== WORK INSTRUCTION ==
An exact copy is required of the lines running from the one that contains "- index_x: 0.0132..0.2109" to the end of the material, both ends included, with pictures omitted.

[Opening INPUT DATA section]

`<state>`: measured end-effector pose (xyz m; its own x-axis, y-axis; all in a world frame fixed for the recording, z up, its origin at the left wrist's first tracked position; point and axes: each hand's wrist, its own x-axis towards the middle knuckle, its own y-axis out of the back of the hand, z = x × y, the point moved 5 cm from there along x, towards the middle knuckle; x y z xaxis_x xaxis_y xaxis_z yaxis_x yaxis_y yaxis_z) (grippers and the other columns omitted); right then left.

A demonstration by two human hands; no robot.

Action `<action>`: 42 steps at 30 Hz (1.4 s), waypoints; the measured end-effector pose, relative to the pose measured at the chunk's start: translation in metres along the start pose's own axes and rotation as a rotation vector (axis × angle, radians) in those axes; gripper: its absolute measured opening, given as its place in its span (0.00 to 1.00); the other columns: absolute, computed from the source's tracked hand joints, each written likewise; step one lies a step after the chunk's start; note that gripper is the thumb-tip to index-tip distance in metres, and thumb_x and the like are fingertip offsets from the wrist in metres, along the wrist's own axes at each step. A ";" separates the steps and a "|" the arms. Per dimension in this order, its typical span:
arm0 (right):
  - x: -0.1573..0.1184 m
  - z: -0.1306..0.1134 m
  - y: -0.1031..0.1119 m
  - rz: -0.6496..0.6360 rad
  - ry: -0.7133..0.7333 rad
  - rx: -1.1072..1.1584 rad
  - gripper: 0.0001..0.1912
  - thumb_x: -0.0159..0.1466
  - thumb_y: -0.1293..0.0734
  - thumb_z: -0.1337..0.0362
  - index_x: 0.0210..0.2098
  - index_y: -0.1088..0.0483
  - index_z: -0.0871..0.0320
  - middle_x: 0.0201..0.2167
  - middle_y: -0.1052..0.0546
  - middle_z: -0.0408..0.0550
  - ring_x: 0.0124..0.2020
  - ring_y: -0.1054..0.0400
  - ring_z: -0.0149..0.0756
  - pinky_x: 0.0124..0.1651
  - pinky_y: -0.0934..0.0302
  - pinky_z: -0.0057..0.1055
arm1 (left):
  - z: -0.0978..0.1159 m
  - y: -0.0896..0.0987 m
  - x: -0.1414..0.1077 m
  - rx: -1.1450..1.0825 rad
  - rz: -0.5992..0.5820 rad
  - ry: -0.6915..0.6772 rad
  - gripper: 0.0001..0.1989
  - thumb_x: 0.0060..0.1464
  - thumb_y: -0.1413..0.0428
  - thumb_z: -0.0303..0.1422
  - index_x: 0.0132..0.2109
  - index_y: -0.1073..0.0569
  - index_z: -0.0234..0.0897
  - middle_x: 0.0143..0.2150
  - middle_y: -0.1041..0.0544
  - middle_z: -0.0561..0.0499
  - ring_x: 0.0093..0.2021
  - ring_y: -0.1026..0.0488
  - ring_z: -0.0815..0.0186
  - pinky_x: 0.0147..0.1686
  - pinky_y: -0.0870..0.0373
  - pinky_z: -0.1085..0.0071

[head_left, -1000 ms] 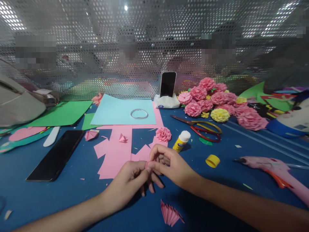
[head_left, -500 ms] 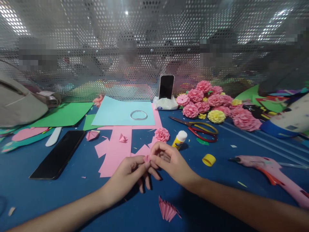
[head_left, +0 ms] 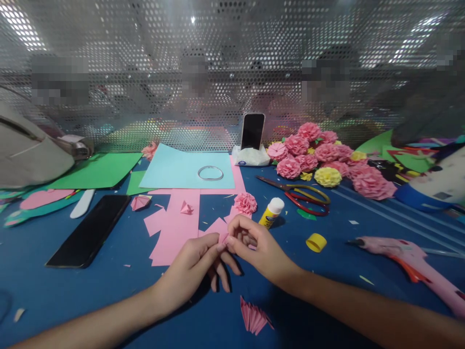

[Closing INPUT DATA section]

== ANSWER TO THIS TASK ==
  - index_x: 0.0132..0.2109
  - index_y: -0.1073..0.0569
  - index_z: -0.0234..0.0897
  - middle_x: 0.0143..0.2150
  - middle_y: -0.1041..0.0544
  - middle_z: -0.0561..0.0499
  - ring_x: 0.0093..0.2021
  - ring_y: -0.1026..0.0488
  - ring_z: -0.0815..0.0186
  - pinky_x: 0.0147..0.1686
  - pinky_y: -0.0870..0.0373
  - pinky_z: -0.1085..0.0071

[head_left, -1000 ms] 
[head_left, -500 ms] 
[head_left, +0 ms] 

This concludes the output.